Romania and Serbia maintain diplomatic relations established in 1879. From 1918 to 2006, Romania maintained relations with the Kingdom of Yugoslavia, the Socialist Federal Republic of Yugoslavia (SFRY), and the Federal Republic of Yugoslavia (FRY) (later Serbia and Montenegro), of which Serbia is considered shared (SFRY) and sole (FRY) legal successor, respectively. The two countries have traditionally enjoyed good neighborly relations, as exemplified by the Romanian adage, "Romania has only two friends—Serbia and the Black Sea".

==History==
The Principality of Serbia opened its first diplomatic mission in Wallachia in 1836, when it opened the Princely-Serbian Diplomatic Agency in Bucharest. In 1863, the first official diplomatic agencies were opened in Bucharest and Belgrade: Kosta Magazinović as the first diplomatic agent of Serbia in Romania, and Teodor Calimachi as the first diplomatic agent of Romania in Serbia.

At the time, both Romania and Serbia were under Ottoman suzerainty, and were fighting for their independence. As the Great Eastern Crisis was reopened when the Russian Empire and the Ottoman Empire went to war in 1877, a coalition supporting the Russians was formed by Bulgaria, Montenegro, Romania and Serbia. The latter three countries were granted independence following the Treaty of Berlin in 1878.
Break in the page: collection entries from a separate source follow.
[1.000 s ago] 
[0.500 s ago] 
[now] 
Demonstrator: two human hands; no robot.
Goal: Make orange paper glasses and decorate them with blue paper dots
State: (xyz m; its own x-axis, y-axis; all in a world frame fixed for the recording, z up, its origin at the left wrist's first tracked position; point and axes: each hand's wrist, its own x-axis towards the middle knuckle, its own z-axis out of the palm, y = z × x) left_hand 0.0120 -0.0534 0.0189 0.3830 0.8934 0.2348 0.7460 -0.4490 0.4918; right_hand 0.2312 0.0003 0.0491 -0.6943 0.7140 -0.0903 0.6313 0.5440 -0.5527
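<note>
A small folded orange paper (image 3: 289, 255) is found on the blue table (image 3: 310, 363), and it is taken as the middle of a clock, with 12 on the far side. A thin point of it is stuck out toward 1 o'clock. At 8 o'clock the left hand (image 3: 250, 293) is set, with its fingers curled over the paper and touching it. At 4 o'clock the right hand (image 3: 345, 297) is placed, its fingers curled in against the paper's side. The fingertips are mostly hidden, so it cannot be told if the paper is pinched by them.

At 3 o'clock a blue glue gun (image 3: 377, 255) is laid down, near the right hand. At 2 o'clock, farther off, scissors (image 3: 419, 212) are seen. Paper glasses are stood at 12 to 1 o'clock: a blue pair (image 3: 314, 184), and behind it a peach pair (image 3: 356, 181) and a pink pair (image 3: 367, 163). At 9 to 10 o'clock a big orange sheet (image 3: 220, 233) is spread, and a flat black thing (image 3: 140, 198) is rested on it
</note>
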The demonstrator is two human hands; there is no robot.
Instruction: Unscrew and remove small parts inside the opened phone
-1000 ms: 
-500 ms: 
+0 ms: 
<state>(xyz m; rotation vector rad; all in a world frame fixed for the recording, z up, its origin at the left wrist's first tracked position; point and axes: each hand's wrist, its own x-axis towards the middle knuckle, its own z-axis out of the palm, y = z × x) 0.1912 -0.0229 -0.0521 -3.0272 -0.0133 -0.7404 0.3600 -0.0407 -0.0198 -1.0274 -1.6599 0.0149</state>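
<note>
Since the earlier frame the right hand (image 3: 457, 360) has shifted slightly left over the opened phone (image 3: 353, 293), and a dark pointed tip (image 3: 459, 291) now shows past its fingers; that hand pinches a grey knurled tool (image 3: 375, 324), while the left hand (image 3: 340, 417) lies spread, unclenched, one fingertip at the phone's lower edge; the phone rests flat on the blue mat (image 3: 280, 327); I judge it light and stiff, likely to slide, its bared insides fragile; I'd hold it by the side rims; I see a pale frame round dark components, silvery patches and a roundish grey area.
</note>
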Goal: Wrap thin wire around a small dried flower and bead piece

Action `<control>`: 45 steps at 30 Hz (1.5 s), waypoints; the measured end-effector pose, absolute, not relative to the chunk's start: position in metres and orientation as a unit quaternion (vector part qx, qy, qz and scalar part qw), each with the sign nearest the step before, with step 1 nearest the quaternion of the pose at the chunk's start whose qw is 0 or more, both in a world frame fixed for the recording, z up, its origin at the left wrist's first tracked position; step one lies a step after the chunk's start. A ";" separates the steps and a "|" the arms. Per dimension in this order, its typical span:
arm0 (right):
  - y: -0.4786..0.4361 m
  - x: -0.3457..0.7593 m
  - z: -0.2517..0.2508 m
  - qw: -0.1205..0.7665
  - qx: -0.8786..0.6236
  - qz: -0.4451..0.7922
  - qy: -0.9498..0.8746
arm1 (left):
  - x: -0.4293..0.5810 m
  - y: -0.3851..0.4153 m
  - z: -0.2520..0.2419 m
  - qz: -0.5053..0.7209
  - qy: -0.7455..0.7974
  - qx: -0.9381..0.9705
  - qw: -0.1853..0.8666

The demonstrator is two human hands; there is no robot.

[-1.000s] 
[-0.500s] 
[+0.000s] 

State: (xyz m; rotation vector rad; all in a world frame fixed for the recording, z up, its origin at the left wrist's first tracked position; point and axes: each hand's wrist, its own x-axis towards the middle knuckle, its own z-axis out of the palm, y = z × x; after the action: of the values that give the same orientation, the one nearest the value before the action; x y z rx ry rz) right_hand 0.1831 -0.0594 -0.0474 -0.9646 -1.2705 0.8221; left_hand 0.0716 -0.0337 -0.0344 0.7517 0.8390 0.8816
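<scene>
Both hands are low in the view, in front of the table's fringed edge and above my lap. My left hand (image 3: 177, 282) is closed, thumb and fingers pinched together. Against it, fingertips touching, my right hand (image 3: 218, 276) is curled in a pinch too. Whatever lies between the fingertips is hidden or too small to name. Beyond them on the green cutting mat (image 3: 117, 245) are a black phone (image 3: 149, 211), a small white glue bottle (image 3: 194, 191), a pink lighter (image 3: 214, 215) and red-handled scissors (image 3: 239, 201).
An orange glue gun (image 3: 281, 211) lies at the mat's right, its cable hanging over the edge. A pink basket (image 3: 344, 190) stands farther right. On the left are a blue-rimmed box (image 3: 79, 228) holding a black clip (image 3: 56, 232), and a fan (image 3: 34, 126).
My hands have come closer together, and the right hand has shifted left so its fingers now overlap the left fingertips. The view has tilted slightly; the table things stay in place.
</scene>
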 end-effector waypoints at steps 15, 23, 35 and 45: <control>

In 1879, the diplomatic agencies in Belgrade and Bucharest became legations, and the diplomatic agents became resident ministers. Lascăr Catargiu became the first resident minister of Romania in Serbia, and Milan Petronijević became the first resident minister of Serbia in Romania. Both Romania and Serbia became kingdoms, in 1881 and 1882, respectively, and their diplomatic representatives became "extraordinary envoy and plenipotentiary ministers". Officially, the legations from Belgrade and Bucharest became embassies in 1939.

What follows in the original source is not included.